The tests on the single 1980-85 FI vehicle the passed
both the purge and pressure tests were combined with the
tests on the three 1980-85 FI vehicles the failed the
purge test but passed the pressure test into a single
stratum. The cubic equation that modeled this stratum
was used only for the stratum of 1980-85 FI vehicles the
passed both the purge and pressure tests.

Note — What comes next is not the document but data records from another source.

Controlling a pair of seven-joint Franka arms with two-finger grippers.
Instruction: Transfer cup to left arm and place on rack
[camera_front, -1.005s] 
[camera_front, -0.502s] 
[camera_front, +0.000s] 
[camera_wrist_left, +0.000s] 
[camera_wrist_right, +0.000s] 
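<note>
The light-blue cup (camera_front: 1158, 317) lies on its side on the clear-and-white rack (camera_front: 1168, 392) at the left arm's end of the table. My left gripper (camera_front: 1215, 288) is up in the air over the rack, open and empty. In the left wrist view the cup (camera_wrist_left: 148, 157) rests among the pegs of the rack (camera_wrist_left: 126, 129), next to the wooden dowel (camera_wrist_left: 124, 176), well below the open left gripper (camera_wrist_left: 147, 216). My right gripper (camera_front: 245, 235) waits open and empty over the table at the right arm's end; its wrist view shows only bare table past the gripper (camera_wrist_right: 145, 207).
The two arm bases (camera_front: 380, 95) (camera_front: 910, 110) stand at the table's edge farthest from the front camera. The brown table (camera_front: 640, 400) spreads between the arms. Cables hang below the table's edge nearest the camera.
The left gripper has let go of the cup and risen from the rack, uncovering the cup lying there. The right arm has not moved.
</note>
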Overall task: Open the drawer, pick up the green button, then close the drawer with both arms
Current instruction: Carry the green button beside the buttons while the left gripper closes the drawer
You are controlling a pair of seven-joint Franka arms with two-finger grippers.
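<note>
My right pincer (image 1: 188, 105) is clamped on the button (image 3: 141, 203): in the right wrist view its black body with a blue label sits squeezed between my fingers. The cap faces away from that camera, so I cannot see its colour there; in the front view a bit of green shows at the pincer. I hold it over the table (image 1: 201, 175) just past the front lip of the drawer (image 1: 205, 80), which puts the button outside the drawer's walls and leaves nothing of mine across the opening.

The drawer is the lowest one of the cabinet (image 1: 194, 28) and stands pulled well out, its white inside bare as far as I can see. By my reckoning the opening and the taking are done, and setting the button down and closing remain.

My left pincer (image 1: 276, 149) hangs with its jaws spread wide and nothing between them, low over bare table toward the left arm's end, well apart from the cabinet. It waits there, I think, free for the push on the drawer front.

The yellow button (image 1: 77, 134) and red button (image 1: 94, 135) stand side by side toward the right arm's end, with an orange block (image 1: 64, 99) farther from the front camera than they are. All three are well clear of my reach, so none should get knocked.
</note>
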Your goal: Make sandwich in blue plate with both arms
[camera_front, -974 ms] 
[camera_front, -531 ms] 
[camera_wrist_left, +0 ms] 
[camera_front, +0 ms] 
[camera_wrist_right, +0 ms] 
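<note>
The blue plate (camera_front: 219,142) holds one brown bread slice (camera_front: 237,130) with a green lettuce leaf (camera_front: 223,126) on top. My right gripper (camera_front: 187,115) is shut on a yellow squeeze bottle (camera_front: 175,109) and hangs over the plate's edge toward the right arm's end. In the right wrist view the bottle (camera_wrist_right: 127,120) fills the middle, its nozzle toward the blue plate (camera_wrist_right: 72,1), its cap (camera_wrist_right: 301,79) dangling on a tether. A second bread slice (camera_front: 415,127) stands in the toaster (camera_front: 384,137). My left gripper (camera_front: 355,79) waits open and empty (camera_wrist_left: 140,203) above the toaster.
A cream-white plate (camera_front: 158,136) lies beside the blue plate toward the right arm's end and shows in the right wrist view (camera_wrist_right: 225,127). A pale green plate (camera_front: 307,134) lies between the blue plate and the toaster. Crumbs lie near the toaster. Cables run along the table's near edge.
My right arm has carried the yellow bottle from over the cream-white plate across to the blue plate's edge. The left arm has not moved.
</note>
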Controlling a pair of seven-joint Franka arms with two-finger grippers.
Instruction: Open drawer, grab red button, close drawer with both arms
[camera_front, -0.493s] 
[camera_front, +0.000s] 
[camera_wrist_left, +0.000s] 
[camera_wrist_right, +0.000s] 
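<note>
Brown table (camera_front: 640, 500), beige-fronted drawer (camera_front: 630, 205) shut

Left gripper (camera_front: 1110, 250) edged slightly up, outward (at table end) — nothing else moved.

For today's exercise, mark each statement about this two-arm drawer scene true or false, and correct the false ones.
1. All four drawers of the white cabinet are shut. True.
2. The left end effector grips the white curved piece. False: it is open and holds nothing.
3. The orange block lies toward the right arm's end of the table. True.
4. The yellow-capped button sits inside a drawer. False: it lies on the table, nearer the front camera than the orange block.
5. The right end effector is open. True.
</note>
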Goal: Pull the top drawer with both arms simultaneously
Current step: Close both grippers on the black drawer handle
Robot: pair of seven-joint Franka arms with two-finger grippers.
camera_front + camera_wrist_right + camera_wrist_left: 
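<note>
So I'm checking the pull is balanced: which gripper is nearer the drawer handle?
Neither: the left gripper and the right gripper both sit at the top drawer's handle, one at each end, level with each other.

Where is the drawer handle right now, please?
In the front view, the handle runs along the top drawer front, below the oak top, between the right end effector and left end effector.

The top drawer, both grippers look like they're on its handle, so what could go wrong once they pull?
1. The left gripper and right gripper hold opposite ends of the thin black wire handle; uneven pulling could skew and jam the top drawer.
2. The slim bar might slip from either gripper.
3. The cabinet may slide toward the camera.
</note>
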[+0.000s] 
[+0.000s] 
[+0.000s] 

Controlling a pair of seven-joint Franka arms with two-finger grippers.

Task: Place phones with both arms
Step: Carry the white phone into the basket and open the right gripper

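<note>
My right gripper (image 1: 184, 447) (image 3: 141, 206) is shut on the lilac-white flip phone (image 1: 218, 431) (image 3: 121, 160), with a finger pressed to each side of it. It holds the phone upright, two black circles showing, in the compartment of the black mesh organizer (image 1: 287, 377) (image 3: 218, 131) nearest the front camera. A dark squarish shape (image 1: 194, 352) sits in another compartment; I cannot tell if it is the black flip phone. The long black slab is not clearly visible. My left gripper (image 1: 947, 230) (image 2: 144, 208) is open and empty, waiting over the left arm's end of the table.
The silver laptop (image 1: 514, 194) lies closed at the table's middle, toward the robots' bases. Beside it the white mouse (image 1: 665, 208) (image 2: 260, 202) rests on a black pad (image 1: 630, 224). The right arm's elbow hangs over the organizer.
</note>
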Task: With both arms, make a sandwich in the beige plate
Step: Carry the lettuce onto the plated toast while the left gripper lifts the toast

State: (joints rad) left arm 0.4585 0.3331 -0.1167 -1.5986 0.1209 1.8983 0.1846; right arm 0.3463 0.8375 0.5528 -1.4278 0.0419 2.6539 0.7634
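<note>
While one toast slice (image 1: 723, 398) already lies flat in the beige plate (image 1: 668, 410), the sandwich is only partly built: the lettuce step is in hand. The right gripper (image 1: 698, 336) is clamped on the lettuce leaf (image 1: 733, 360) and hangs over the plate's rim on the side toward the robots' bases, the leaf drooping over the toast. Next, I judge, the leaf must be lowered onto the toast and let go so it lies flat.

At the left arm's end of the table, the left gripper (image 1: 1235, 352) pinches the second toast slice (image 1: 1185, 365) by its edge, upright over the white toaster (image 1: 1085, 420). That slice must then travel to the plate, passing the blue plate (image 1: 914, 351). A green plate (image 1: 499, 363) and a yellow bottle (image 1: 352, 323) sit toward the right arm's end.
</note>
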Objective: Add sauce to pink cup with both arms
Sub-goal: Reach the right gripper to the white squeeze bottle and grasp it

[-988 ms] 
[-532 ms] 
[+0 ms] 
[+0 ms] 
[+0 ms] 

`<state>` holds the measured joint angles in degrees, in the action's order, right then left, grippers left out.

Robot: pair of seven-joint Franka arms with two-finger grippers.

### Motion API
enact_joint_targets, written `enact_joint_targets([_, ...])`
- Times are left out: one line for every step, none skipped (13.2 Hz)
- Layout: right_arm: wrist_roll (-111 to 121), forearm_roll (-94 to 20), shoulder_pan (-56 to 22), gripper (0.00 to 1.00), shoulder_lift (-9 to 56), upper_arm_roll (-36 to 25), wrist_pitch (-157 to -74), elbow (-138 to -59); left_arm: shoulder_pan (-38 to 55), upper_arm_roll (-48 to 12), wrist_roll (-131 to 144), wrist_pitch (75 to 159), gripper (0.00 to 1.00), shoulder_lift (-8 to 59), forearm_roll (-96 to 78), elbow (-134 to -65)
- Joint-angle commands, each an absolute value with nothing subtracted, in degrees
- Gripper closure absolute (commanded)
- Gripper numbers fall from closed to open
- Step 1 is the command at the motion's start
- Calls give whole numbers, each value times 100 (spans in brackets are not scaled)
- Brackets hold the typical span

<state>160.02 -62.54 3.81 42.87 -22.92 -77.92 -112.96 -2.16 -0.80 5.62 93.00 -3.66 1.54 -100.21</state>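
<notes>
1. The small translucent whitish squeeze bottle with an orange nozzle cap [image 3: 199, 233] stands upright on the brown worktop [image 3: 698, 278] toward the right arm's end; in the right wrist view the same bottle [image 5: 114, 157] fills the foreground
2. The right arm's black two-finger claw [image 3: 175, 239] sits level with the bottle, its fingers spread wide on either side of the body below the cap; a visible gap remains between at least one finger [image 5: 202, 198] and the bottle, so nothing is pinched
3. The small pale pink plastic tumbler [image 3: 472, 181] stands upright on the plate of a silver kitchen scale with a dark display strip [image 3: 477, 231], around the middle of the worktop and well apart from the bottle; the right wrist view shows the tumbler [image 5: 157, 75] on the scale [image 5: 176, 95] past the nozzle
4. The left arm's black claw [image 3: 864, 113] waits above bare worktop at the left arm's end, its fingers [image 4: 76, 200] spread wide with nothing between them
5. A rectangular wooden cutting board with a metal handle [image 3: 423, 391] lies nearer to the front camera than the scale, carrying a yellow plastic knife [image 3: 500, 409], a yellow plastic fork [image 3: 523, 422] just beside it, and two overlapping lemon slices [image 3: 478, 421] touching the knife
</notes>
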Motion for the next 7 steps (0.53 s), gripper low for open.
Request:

Once the coefficient values of the equation were determined
for each stratum, we then transformed the constant term (for each
stratum) to minimize the sum of the differences between the
predicted and calculated diurnal emissions. The resulting
equations are given in Appendix D.
10.0 Gross Liquid Leakers
Three issues related to vehicles with gross liquid leaks need
to be addressed:
1) the frequency of the occurrence of gross liquid leakers
(possibly as a function of vehicle age),
2) the magnitude of the emissions from gross liquid
leakers, and
3) the effects of changes in vapor pressure on the diurnal
and resting loss emissions of these gross liquid
leakers.
Analyses of these issues were hampered by a lack of a substantial
number of identified gross liquid leakers. However, we anticipate
receiving additional data. (CRC recently completed a running loss
testing program in which data on gross liquid leakers were
gathered.)
10.1 Frequency of Gross Liquid Leakers
To estimate the frequency of these gross liquid leakers, we
examined data on the seven (7) vehicles in the two studies that
were determined to be gross liquid leakers:
1) In the CRC RTD testing program, four (7.8%) of 51 of the
1971 to 1977 model year vehicles were gross liquid
leakers. (All four of these vehicles failed both the
purge and the pressure tests. This was the stratum of
vehicles not recruited in the EPA program.)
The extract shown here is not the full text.